Items listed in a dataset:

/---

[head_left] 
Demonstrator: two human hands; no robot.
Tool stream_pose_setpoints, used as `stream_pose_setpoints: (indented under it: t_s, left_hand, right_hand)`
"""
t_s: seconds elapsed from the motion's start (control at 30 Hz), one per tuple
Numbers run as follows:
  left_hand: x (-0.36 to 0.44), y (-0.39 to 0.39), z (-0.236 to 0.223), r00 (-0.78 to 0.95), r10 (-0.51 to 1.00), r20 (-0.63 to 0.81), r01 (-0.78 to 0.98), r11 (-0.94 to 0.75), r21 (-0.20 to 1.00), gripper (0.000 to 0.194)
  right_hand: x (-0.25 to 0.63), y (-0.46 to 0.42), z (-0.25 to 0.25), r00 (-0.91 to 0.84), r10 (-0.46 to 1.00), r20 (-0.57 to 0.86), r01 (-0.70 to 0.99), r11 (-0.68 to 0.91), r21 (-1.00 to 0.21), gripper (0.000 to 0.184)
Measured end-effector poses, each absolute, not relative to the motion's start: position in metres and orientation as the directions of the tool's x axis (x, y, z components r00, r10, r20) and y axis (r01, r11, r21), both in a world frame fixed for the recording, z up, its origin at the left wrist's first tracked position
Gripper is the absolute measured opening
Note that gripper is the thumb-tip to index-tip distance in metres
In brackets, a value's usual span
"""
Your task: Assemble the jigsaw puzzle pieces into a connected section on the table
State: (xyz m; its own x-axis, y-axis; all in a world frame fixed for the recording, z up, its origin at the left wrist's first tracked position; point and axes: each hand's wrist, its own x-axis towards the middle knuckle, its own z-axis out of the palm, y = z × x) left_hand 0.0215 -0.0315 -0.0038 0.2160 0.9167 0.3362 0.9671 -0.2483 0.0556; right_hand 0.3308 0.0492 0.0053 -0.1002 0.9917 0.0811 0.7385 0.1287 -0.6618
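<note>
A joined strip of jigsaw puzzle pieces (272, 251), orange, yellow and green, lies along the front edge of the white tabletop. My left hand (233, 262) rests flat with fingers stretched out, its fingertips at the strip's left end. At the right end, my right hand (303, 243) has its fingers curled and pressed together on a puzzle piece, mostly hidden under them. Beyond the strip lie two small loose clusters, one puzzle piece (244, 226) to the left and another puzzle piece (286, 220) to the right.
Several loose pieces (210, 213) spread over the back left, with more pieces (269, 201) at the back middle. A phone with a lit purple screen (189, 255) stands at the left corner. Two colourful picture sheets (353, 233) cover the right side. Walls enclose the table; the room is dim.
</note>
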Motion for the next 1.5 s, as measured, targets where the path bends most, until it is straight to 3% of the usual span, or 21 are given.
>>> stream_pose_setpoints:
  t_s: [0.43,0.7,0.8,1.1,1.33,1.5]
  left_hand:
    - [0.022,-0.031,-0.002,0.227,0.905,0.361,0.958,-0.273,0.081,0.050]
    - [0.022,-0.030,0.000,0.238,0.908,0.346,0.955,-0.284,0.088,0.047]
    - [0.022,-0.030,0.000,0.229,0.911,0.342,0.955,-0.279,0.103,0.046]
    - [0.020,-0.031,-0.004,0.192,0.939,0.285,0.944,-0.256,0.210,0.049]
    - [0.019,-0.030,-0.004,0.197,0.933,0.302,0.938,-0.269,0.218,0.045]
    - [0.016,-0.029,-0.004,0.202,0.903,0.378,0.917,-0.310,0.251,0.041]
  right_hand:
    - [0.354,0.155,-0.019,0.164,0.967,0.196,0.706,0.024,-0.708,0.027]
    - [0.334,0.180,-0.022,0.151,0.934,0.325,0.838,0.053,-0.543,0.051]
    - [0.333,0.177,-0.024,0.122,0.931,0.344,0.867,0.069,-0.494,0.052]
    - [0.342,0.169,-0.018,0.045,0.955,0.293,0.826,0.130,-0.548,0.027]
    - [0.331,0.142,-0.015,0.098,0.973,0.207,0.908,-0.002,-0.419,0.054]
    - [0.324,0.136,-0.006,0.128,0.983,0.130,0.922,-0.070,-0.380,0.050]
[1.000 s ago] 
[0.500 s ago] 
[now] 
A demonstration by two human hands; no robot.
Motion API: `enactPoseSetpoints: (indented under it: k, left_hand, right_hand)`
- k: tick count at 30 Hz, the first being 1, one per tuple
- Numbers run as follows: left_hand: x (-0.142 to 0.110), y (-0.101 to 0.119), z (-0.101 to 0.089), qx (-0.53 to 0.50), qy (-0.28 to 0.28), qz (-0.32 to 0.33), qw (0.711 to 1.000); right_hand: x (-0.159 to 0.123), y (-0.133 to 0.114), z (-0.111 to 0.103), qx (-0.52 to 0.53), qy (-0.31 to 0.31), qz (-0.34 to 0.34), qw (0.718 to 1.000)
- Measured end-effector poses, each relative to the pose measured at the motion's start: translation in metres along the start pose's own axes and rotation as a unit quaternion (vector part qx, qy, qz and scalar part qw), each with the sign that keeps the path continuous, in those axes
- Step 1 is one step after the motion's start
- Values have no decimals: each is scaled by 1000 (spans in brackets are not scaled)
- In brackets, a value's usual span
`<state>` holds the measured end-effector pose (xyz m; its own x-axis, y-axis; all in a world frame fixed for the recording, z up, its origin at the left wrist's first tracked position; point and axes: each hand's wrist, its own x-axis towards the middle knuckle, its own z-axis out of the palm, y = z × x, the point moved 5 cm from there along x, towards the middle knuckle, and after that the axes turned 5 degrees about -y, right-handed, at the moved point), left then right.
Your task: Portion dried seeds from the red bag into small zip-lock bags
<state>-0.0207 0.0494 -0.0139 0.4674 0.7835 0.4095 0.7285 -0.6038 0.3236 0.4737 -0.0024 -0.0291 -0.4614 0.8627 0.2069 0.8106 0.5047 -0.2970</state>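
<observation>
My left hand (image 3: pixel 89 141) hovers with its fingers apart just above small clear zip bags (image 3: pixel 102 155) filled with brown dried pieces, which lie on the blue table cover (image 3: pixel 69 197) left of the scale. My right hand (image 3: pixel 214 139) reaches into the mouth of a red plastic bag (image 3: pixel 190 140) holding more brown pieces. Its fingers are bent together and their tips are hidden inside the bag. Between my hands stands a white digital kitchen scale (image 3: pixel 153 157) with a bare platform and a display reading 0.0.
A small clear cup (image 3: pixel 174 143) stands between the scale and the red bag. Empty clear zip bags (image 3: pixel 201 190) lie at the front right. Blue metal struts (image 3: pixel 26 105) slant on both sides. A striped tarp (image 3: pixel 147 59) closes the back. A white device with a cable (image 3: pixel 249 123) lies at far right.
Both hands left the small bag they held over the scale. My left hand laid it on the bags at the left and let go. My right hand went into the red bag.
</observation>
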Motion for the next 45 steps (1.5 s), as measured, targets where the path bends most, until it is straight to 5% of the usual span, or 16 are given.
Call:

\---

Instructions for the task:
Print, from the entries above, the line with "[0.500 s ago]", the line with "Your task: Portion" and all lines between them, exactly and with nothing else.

Answer to this task:
[0.500 s ago] 
[now] 
A demonstration by two human hands; no robot.
Motion API: `enactPoseSetpoints: (indented under it: k, left_hand, right_hand)`
- k: tick count at 30 Hz, the first being 1, one per tuple
- Numbers run as follows: left_hand: x (-0.142 to 0.110), y (-0.101 to 0.119), z (-0.101 to 0.089), qx (-0.53 to 0.50), qy (-0.28 to 0.28), qz (-0.32 to 0.33), qw (0.711 to 1.000); right_hand: x (-0.159 to 0.123), y (-0.133 to 0.114), z (-0.111 to 0.103), qx (-0.52 to 0.53), qy (-0.31 to 0.31), qz (-0.34 to 0.34), qw (0.718 to 1.000)
- Measured end-effector poses, each relative to the pose measured at the motion's start: translation in metres along the start pose's own axes and rotation as a unit quaternion (vector part qx, qy, qz and scalar part qw), each with the sign that keeps the path continuous, in those axes
- Step 1 is one step after the motion's start
- Values have no decimals: each is scaled by 1000 (spans in brackets are not scaled)
- In brackets, a value's usual span
`<state>` holds the measured end-effector pose (xyz m; its own x-axis, y-axis; all in a world frame fixed for the recording, z up, its origin at the left wrist's first tracked position; point and axes: each hand's wrist, its own x-axis towards the middle knuckle, its own z-axis out of the palm, y = z × x, the point moved 5 cm from there along x, towards the middle knuckle, and after that the axes turned 5 degrees about -y, right-handed, at the moved point), left then right.
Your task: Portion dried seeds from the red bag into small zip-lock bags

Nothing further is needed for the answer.